Nostalgic Memory and Anthropomorphism
The mean anthropomorphism score for the gadget task was lower for participants in the nostalgia condition than for those in the ordinary condition, t(146) = 2.52, p = .01, d = .42. There was no statistically significant differences in the scores between the nostalgia condition and the ordinary condition for non-uniquely human traits (filler item), t(146) = 1.13, p = .26, d = .19.
Research has demonstrated that nostalgia reduces loneliness (Zhou et al., 2008), and loneliness fosters anthropomorphism (Bartz et al., 2016; Epley et al., 2008). Therefore, we conducted a mediation analysis with memory retrieval (dummy coded: nostalgia = 1; ordinary = 0) and loneliness as predictors of anthropomorphism. The results demonstrated that the standardized regression coefficient between memory retrieval and anthropomorphism was statistically significant (β = −.59, p = .01). However, the standardized regression coefficient between memory retrieval and loneliness (β = −.07, p = .68) and loneliness and anthropomorphism (β = .12, p = .26) was not statistically significant. The standardized indirect effect was −.07 × .12 = −.009. We tested the significance of this indirect effect using bootstrapping procedures. The indirect effect was computed for 5,000 bootstrapped samples, and the 95% confidence interval was computed by determining the indirect effect at the 2.5th and 97.5th percentile, respectively. The bootstrapped standardized indirect effect was −.009, and the 95% confidence interval ranged from −.08 to .04. Thus, the indirect effect was not statistically significant.
Discussion
Results of Experiment 1 were partially consistent with the first hypothesis: Nostalgic memory attenuated the anthropomorphization of the unfamiliar target. We predicted that nostalgic memory might reduce loneliness, and that it could mediate the effect of nostalgia on anthropomorphism. However, we did not observe statistically significant effects of nostalgia on loneliness and a significant mediation effect. Furthermore, unlike the findings of previous studies (Bartz et al., 2016; Epley et al., 2008), loneliness did not increase anthropomorphism. A possible reason is that this study assessed the participants’ loneliness trait by asking how often they felt isolated from others, rather than evaluating their loneliness state. Furthermore, previous research induced a loneliness state and then tested the relationship between loneliness and anthropomorphism (Bartz et al., 2016).
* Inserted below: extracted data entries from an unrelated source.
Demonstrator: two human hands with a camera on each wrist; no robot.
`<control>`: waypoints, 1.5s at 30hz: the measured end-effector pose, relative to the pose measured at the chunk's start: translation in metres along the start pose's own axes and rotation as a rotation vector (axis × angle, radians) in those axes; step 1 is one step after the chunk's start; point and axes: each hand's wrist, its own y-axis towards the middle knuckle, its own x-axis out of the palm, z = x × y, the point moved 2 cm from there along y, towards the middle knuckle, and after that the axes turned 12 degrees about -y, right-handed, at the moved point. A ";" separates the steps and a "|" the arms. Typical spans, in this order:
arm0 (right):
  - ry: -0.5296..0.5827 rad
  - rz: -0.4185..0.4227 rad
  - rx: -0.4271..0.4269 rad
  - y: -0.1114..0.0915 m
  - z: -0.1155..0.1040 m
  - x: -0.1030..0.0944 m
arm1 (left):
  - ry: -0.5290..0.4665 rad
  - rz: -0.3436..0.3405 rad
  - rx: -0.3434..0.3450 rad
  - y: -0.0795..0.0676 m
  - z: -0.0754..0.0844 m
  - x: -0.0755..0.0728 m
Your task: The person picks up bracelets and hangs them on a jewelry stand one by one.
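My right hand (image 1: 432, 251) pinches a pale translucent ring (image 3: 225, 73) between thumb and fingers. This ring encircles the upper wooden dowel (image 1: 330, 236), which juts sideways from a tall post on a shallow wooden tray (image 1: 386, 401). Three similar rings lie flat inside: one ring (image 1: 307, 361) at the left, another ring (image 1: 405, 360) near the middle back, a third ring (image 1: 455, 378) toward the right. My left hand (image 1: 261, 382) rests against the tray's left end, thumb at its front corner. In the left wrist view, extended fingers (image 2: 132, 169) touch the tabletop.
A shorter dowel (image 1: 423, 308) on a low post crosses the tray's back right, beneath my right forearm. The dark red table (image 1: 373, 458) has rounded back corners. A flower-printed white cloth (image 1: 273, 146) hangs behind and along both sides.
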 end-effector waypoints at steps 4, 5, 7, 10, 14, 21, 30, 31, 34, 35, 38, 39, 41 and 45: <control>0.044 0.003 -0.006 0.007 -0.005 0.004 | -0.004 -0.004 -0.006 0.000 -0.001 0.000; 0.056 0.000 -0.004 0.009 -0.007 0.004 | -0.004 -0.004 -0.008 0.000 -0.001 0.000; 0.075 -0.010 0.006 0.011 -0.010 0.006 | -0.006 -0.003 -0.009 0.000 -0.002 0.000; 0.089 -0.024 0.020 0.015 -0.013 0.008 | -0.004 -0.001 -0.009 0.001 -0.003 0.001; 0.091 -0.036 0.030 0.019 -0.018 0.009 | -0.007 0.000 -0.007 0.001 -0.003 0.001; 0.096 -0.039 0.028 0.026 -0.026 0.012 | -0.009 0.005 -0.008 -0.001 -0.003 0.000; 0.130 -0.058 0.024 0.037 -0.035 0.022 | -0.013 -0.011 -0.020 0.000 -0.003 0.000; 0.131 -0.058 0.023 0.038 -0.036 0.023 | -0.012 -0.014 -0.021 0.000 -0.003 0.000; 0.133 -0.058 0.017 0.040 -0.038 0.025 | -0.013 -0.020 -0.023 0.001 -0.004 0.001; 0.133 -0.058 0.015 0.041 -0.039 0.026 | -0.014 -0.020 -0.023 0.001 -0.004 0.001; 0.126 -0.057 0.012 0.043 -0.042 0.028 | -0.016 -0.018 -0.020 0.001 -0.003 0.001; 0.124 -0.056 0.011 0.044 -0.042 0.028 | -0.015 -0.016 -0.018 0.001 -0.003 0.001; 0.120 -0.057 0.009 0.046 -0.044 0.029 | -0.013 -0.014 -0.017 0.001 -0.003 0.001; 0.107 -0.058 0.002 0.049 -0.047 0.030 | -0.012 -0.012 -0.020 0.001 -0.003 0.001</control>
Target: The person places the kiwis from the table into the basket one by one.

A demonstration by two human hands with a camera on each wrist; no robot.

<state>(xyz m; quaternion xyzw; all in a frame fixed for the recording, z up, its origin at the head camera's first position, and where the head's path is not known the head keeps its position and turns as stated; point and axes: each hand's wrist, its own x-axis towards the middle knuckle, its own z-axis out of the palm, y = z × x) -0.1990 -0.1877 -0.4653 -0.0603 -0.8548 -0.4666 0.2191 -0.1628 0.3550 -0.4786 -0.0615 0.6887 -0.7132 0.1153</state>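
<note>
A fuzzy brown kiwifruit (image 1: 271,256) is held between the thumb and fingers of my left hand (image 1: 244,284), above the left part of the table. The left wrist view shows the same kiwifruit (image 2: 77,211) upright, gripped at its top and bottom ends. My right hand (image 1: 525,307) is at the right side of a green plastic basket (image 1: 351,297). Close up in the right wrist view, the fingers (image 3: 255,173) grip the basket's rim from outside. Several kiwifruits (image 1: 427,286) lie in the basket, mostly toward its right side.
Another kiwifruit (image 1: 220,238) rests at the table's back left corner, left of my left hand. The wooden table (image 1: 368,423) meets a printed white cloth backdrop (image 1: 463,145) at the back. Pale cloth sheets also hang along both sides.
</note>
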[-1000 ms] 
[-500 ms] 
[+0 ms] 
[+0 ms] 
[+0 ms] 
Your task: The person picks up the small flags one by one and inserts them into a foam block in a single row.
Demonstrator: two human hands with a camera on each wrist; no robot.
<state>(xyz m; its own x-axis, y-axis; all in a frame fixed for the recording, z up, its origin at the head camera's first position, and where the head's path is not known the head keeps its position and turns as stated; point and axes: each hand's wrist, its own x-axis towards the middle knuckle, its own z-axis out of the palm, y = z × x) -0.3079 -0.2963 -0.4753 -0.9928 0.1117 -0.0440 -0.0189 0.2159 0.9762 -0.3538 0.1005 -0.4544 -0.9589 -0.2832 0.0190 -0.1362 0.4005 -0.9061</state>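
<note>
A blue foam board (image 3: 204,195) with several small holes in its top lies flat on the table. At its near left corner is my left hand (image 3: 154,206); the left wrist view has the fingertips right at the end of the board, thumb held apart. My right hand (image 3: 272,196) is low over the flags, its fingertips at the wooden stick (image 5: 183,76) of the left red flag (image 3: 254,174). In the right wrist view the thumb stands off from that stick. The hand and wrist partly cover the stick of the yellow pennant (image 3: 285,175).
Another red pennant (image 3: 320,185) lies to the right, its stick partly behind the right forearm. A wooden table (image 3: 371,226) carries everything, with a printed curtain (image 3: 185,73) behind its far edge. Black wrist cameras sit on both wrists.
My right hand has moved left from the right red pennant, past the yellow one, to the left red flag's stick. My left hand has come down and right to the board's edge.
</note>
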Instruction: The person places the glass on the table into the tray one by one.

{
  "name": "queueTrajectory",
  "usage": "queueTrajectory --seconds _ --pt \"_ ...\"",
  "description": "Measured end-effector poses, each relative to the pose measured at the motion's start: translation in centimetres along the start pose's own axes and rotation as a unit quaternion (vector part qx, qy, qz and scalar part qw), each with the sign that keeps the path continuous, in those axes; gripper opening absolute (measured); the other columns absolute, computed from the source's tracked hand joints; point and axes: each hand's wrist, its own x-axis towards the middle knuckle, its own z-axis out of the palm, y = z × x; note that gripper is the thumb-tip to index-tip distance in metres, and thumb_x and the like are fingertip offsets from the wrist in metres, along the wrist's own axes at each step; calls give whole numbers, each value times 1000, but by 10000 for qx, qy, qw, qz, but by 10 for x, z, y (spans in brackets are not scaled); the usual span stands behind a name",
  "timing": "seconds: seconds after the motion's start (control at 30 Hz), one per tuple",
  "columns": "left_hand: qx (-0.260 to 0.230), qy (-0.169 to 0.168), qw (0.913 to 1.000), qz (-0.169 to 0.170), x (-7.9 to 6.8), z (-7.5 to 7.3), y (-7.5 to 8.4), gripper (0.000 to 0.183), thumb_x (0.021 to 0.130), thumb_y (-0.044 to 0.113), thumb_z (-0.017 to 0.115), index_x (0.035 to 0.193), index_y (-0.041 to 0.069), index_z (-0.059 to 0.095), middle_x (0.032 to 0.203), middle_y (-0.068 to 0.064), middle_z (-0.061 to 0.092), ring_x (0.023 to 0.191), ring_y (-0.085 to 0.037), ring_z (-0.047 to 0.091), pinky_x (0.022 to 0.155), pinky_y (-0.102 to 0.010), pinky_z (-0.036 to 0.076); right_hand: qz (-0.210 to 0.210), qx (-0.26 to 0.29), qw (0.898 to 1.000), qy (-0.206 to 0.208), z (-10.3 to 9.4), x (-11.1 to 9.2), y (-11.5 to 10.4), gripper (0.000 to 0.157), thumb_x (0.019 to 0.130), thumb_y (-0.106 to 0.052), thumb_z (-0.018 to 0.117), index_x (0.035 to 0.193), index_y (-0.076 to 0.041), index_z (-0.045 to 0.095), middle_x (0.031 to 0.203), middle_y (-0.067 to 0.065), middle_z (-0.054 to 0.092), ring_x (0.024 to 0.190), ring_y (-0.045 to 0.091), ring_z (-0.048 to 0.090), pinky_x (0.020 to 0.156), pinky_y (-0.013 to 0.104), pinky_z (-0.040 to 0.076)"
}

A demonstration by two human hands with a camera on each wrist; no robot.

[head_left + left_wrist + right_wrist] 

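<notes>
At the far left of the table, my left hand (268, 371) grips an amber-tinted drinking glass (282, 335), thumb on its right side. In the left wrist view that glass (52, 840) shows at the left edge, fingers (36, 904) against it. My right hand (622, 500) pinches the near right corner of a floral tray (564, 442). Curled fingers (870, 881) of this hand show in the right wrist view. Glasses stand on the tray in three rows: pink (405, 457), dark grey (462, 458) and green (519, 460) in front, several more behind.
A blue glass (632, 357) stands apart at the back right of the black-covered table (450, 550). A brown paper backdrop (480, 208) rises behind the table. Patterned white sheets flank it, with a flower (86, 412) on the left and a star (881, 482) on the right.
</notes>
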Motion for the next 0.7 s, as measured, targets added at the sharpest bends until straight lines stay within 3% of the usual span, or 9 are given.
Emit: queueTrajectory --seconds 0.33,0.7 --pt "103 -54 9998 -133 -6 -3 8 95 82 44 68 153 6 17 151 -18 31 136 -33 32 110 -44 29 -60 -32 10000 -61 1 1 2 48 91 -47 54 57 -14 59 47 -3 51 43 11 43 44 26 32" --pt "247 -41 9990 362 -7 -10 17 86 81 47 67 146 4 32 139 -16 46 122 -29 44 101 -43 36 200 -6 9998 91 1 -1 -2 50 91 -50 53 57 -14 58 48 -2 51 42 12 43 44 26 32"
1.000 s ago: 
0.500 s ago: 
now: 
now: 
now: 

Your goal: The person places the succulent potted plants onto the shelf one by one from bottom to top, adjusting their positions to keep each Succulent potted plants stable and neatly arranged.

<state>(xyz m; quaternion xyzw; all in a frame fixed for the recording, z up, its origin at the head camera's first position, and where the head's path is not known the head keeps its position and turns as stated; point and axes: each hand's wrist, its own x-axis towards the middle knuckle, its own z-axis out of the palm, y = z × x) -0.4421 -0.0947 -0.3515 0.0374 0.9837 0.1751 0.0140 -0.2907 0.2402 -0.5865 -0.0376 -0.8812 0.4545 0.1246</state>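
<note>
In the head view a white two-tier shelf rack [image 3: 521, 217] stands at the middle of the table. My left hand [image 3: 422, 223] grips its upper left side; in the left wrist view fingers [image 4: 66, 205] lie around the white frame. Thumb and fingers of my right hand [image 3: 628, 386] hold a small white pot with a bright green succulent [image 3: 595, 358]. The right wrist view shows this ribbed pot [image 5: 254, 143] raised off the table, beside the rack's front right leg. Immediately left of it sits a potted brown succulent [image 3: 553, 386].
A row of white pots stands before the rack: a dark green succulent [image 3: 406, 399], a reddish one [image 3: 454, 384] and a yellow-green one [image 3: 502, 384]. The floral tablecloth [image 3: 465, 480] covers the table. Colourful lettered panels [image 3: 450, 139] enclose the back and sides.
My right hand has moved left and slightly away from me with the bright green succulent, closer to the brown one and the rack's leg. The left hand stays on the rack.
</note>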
The results of text mining indicated that participants in the nostalgia condition remembered close relationships such as family. These results are compatible with previous studies that demonstrated that nostalgic memory often involves close relationships and increases the sense of social connectedness (Wildschut et al., 2006; Zhou et al., 2008). Although it could not be measured with the loneliness scale used in this experiment, nostalgic memory might fulfill sociality motivation and attenuate anthropomorphism of unfamiliar gadgets.
Experiment 2
Experiment 2 was designed to test the second hypothesis. Studies established that when people remember nostalgic memory associated with a specific person, they feel that the person is socially close to them (Turner et al., 2012, 2018). Individuals also attribute more humanlike mental capacities to their close companion animals (Sevillano & Fiske, 2016). Experiment 2 examined whether retrieving a nostalgic memory with a specific target fostered the anthropomorphization of the target by increasing closeness to it.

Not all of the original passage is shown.